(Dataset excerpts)

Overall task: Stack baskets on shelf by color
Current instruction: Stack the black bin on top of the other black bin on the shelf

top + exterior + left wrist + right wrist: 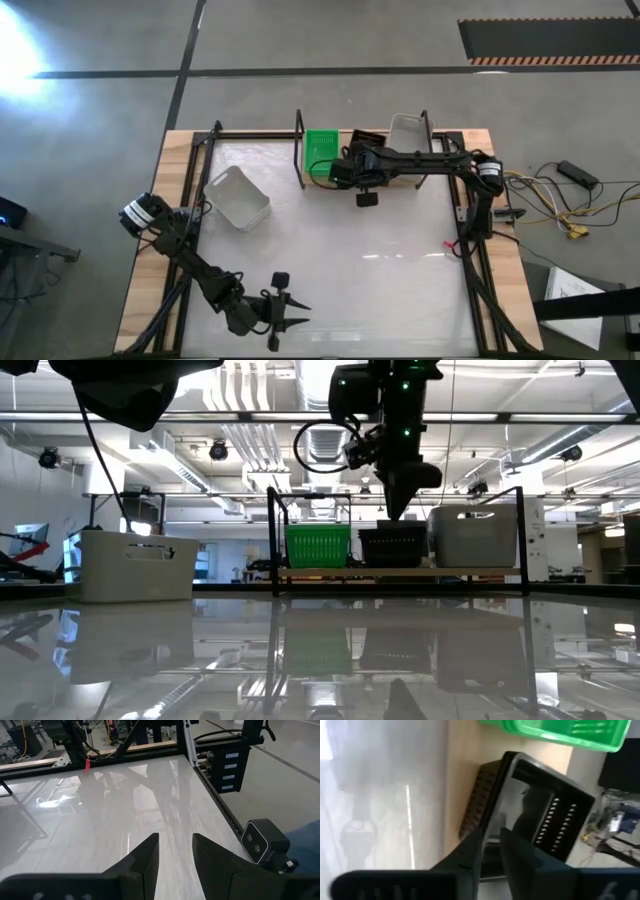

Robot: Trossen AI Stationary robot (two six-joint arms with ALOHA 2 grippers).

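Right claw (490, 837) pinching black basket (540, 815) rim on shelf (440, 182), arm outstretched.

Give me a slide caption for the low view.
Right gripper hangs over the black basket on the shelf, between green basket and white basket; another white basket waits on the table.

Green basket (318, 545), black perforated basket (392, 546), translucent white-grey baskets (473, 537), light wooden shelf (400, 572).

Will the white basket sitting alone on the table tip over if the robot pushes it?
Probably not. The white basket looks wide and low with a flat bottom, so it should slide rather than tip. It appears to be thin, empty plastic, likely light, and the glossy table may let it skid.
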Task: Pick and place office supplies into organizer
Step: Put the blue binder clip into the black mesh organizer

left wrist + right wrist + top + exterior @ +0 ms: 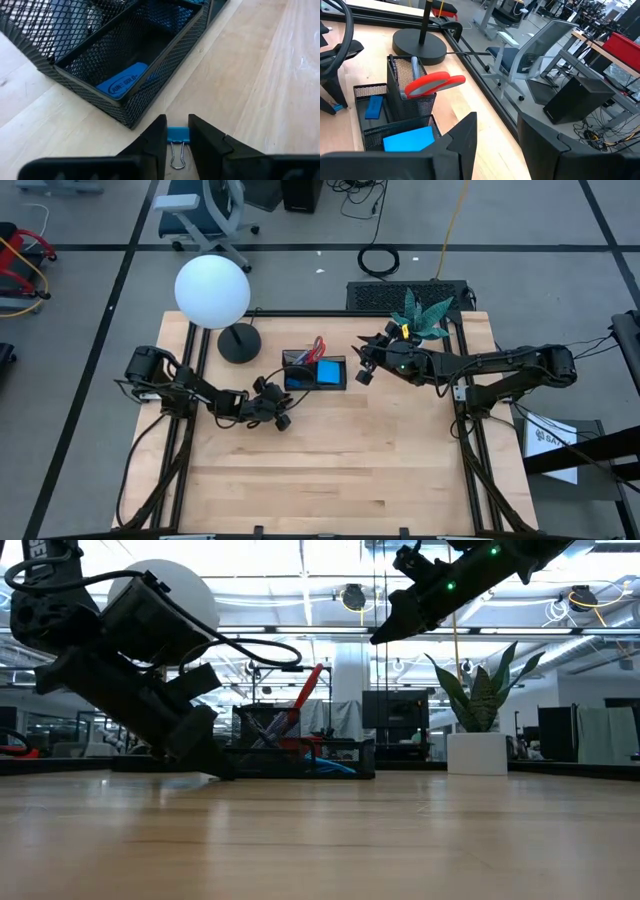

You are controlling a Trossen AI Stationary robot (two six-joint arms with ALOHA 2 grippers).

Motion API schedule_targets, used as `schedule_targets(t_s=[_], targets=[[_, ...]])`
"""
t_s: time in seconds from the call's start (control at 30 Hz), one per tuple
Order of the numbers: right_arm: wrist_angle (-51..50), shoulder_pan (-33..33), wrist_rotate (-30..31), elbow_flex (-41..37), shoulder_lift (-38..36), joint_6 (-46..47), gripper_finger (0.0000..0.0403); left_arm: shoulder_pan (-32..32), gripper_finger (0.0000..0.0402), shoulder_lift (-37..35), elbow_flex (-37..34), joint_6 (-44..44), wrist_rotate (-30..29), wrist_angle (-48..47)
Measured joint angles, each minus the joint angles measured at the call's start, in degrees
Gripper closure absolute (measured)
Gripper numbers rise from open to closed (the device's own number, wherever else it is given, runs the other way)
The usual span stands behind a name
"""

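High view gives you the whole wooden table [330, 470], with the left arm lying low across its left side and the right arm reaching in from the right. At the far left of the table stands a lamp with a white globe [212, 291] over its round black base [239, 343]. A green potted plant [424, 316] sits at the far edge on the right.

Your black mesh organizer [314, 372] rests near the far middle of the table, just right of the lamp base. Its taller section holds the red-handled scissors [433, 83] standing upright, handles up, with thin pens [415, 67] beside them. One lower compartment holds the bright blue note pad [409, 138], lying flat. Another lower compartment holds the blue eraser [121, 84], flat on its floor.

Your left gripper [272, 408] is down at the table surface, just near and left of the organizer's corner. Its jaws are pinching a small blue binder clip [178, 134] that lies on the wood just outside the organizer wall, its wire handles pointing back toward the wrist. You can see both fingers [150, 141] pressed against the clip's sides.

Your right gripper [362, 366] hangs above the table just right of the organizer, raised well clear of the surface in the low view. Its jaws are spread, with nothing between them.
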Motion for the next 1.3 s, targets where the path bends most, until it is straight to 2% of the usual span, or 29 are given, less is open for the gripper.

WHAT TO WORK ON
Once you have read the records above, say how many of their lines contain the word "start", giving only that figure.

OUTPUT
2